What the task requires:
Using the string "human" as the key, pull each matching line out of the records below.
[Given data — start]
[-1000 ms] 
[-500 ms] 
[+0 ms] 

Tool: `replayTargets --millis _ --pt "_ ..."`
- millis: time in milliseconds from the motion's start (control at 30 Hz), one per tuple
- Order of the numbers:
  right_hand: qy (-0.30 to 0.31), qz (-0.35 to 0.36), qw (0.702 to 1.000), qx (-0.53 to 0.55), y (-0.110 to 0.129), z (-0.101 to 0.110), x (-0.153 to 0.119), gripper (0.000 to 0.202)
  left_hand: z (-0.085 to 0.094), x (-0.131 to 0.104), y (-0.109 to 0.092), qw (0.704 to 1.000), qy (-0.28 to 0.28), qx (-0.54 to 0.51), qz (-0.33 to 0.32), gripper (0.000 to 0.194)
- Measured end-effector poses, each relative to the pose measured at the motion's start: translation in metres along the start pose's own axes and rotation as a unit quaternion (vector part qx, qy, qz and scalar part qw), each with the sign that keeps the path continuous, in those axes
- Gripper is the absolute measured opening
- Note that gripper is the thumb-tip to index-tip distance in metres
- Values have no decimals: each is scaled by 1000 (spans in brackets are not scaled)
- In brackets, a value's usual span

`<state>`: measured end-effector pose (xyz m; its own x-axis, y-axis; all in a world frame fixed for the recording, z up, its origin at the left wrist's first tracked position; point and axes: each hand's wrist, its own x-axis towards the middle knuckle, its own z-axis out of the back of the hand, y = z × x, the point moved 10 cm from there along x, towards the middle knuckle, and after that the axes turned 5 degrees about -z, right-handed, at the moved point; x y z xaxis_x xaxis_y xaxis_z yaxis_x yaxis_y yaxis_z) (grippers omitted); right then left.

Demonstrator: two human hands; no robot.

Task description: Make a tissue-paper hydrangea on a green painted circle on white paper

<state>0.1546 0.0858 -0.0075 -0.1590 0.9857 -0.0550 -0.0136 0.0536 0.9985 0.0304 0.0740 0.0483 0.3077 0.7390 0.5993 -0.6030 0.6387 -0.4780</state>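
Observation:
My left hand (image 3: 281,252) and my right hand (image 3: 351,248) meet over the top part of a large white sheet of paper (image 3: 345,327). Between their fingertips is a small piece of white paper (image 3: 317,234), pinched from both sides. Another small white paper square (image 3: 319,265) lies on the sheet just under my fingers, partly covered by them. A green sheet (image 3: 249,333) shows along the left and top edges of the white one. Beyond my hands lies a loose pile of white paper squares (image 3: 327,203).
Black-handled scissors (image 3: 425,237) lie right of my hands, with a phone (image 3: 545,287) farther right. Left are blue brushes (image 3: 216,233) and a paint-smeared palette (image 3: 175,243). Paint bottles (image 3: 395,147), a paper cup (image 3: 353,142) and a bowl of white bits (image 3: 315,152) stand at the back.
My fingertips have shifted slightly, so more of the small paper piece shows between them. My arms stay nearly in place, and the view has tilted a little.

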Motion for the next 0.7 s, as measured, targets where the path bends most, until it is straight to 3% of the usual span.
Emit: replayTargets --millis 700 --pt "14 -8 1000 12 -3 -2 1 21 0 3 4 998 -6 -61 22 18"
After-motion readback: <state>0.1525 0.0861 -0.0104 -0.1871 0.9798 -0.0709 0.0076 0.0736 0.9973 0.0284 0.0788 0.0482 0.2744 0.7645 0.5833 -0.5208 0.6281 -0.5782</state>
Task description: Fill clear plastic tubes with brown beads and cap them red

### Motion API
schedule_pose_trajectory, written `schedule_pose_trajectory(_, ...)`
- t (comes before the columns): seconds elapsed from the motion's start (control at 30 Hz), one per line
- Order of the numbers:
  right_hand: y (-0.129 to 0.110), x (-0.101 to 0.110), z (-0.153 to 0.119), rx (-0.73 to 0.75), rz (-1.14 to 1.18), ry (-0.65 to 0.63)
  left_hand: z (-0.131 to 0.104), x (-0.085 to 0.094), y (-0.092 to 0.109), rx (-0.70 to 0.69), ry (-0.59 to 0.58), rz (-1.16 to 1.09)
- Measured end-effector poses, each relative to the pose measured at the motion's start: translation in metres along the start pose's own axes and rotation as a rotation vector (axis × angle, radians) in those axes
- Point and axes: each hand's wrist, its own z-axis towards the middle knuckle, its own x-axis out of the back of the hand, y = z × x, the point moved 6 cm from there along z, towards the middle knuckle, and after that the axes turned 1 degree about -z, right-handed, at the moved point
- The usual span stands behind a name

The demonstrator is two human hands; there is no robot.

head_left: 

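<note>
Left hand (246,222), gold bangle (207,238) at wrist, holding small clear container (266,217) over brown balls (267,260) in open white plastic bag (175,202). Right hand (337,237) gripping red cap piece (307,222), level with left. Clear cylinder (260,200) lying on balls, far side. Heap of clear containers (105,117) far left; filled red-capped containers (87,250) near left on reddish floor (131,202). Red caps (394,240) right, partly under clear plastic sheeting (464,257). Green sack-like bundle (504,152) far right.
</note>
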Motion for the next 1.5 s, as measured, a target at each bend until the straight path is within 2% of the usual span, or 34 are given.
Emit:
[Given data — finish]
Solution:
Demonstrator: two human hands; no robot.
The demonstrator is two human hands; there is no robot.

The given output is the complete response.